L’Espagne a déjà une feuille de route pour continuer à rêver du Salad Bowl. Le tirage au sort a laissé une traversée exigeante avec un long voyage : le Chili, à l’extérieur, en septembre. La Marine devra surmonter ce précédent tour de qualification pour accéder à la finale de la Coupe Davis 2026, réservée à la fin de l’année et avec l’Italie déjà présente en raison de son statut d’hôte.

L’équipe de David Ferrer accède à ce tour sans avoir passé par les éliminatoires de février, un privilège acquis après avoir été vice-championne lors de la dernière édition. Mais le prix est accompagné de petits caractères. Le Chili sera le rival et la série se jouera entre le 17 et le 20 septembre, juste après l’US Open, un calendrier qui met une fois de plus la pression sur les joueurs espagnols.

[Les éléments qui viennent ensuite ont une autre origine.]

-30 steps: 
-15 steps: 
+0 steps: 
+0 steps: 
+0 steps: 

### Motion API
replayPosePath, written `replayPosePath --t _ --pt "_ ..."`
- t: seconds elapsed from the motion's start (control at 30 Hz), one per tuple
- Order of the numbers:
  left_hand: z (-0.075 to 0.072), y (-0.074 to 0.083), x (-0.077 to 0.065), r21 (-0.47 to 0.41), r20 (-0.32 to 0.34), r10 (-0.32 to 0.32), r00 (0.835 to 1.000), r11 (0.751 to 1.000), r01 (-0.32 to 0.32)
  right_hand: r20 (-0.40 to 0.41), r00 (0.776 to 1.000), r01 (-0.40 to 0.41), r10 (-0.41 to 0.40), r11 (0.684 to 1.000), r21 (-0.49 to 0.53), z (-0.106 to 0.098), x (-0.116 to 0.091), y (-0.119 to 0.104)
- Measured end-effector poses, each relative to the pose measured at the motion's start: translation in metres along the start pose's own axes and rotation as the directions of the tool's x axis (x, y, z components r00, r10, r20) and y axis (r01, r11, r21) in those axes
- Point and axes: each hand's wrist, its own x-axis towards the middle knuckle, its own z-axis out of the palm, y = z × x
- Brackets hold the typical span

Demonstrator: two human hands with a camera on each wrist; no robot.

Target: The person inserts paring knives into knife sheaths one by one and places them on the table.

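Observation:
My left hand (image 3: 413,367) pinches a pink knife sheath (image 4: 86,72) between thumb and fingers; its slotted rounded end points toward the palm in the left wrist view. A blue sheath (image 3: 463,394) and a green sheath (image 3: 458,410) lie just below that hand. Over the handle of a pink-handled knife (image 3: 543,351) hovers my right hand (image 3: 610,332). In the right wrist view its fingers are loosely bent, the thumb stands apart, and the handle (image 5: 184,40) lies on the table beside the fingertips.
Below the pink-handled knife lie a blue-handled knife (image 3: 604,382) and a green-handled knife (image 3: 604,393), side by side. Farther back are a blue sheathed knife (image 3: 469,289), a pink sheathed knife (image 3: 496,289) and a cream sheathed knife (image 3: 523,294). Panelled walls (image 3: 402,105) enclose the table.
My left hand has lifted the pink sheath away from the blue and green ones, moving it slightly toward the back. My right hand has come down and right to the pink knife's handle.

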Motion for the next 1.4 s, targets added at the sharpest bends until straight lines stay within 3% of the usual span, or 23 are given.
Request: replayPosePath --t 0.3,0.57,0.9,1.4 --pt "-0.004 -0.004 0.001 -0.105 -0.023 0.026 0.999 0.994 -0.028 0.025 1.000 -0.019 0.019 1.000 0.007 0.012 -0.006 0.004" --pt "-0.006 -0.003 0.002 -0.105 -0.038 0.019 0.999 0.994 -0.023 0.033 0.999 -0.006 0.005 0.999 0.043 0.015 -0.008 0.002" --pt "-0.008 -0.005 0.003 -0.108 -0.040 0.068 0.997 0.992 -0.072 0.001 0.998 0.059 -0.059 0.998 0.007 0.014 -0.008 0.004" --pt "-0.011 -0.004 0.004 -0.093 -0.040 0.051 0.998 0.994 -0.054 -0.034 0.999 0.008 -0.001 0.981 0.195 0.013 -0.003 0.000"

Le ticket chilien a été activé après sa victoire éclatante contre la Serbie. Il n’y a pas eu de suspense : les Sud-Américains ont clôturé la série lors des trois premiers matchs. Sous la direction de Nicolás Massú, Tomás Barrios Vera et Alejandro Tabilo ont fait avancer le simple et Barrios, avec Nicolás Jarry, a obtenu le dernier point en double.

La rencontre se jouera sur le sol chilien et avec un lieu et une surface encore à déterminer, un atout important pour l’hôte. Tout indique la terre battue et la recherche d’une certaine altitude, un scénario conçu pour mettre le visiteur mal à l’aise et valoriser ses hommes forts.

Un rendez-vous avec une miette

La date met une fois de plus l’accent sur Carlos Alcaraz. En 2025, le Murcien n’a pas pu assister au match contre le Danemark car il coïncidait avec la fin de l’US Open. Le scénario se répète et sa présence redevient une inconnue, avec un changement de surface et un déplacement exigeant.

Ferrer entame désormais une période clé de négociations. Alejandro Davidovich est un mystère après ce qui s’est passé l’année dernière ; On fait confiance à Jaume Munar, Pablo Carreño et Pedro Martínez, et il n’est pas exclu que le jeune Rafael Jódar apparaisse. Des pièces à monter avant un duel qui s’annonce épineux.

Le Chili se frotte déjà les mains. Ils espèrent que l’engagement manifesté par Jarry, Tabilo et Cristian Garín se poursuivra en septembre. L’Espagne, quant à elle, regarde le calendrier, mesure ses forces et se prépare pour un déplacement qui marquera son destin à Davis.